In July, advisors to the President called for the US to begin tracking the state of its ecosystems and evaluating the economic benefits they provide. This report by the President's Council of Advisors on Science and Technology recommends a quadrennial, across the board assessment of the state of US ecosystems and the services they provide.
Right now, the US federal government spends about $10 Billion per year on ecosystem restoration and preservation. This figure does not include investments made by state and local governments and by private groups. One of the concerns raised by the report is that data from government-supported environmental monitoring programs are not available to assess the efficacy of these investments, or indeed whether more work is needed
“The Nation has an urgent need for more complete monitoring systems in order to inform policy, as a basis for development of predictive capabilities, and to address issues of compliance, assessment, and management.” The committee recommends that the federal government conduct a comprehensive assessment of the nation’s ecosystems every four years, the Quadrennial EcoSystems Trends (QuEST) Assessment.
Managing the data in such an effort would be challenging, and this requires attention to data accessibility and the innovative use of information technologies. Other challenges relate to the science underlying ecosystem monitoring and analysis.
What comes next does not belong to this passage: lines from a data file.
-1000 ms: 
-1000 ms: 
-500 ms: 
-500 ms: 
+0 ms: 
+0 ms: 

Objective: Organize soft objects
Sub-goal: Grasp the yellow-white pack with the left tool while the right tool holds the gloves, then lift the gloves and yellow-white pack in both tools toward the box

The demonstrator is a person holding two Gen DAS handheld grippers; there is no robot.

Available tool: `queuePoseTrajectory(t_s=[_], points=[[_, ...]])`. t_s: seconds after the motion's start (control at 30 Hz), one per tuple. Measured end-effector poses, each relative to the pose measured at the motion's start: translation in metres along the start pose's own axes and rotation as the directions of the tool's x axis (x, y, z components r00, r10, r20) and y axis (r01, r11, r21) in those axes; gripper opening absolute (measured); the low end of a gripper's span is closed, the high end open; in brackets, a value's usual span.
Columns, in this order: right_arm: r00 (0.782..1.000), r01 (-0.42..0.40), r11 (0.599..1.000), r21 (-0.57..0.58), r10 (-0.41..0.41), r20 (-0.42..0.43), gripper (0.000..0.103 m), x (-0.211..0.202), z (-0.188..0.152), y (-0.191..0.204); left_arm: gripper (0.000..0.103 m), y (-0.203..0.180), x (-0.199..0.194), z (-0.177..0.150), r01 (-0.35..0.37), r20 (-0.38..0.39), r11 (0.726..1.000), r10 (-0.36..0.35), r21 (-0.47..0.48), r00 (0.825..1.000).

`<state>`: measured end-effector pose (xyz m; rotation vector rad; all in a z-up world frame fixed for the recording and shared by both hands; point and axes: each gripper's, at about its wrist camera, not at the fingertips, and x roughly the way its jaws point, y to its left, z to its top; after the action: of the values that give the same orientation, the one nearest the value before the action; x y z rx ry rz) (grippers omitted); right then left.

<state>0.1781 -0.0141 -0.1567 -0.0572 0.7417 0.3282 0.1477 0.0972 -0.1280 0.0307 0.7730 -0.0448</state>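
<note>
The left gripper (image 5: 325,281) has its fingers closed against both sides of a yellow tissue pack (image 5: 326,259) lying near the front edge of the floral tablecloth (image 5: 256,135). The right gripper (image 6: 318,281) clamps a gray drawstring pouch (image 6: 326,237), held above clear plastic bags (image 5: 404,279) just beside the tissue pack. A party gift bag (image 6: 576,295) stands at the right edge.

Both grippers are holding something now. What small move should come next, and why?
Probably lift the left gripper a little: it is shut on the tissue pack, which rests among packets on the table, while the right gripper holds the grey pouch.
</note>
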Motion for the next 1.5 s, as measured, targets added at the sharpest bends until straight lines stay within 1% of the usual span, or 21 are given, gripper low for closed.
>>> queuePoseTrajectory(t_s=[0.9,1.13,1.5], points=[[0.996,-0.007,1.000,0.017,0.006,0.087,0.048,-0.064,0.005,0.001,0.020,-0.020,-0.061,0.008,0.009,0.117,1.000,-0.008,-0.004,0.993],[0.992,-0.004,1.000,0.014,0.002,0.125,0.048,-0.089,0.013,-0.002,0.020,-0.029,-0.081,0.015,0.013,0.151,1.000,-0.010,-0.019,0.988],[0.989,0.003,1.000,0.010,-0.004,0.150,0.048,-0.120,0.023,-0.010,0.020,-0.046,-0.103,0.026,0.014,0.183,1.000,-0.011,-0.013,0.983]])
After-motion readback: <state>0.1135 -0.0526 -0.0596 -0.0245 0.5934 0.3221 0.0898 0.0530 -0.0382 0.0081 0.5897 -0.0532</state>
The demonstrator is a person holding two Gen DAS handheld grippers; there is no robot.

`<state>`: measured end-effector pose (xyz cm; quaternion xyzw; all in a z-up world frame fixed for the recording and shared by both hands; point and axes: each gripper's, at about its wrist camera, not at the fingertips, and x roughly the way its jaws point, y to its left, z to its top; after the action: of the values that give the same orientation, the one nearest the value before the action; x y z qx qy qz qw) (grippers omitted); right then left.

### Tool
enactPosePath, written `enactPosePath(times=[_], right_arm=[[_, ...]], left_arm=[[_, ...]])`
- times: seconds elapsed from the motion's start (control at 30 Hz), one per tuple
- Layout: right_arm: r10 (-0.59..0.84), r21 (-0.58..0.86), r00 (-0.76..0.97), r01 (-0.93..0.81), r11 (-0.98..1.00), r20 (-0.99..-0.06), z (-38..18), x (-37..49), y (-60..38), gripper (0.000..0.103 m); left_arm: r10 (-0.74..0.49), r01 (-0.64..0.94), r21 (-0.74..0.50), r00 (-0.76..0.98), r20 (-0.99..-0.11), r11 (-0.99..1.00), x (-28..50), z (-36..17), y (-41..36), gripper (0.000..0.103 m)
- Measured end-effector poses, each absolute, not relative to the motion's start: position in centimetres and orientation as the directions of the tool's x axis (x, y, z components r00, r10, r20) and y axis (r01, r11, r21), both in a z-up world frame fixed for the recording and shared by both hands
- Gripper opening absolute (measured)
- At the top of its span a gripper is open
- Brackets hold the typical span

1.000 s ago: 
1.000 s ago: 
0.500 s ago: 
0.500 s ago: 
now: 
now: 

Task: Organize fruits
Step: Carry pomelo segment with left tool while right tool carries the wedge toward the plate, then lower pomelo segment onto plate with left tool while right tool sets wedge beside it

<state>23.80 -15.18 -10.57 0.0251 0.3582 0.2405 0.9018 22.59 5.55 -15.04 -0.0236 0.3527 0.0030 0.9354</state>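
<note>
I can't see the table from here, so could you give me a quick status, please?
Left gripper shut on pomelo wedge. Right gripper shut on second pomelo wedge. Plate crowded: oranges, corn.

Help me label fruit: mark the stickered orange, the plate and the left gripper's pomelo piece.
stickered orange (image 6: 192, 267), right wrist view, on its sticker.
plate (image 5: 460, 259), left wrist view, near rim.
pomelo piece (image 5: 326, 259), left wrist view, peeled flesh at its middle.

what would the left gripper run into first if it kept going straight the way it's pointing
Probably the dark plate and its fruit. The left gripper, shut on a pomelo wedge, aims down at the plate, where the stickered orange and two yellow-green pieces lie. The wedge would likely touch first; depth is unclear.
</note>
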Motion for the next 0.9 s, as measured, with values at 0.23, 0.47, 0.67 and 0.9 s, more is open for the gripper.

Questions that must be addressed include:
- “Are current modeling methods adequate to predict the consequences of human-ecosystem dynamics for biodiversity preservation, for ecosystem services, and for biosecurity?
- “What is the scope for using socio-economic data in modeling anthropogenic environmental change?
- “How can existing monitoring systems be augmented to include such data?”
The recommendations lack the force of regulation or policy. But they do indicate recognition at high levels of need for regular reporting on the nation’s ecological health and, implicitly, for the science underlying ecological monitoring and assessment. Details remain, but implementation must keep in sight that national ecological assets are not simply numbers in a ledger; they are where people live and the resources we depend on.
The information in this post relates to Topics 1 and 5 of the CERF 2011 synthesis sessions.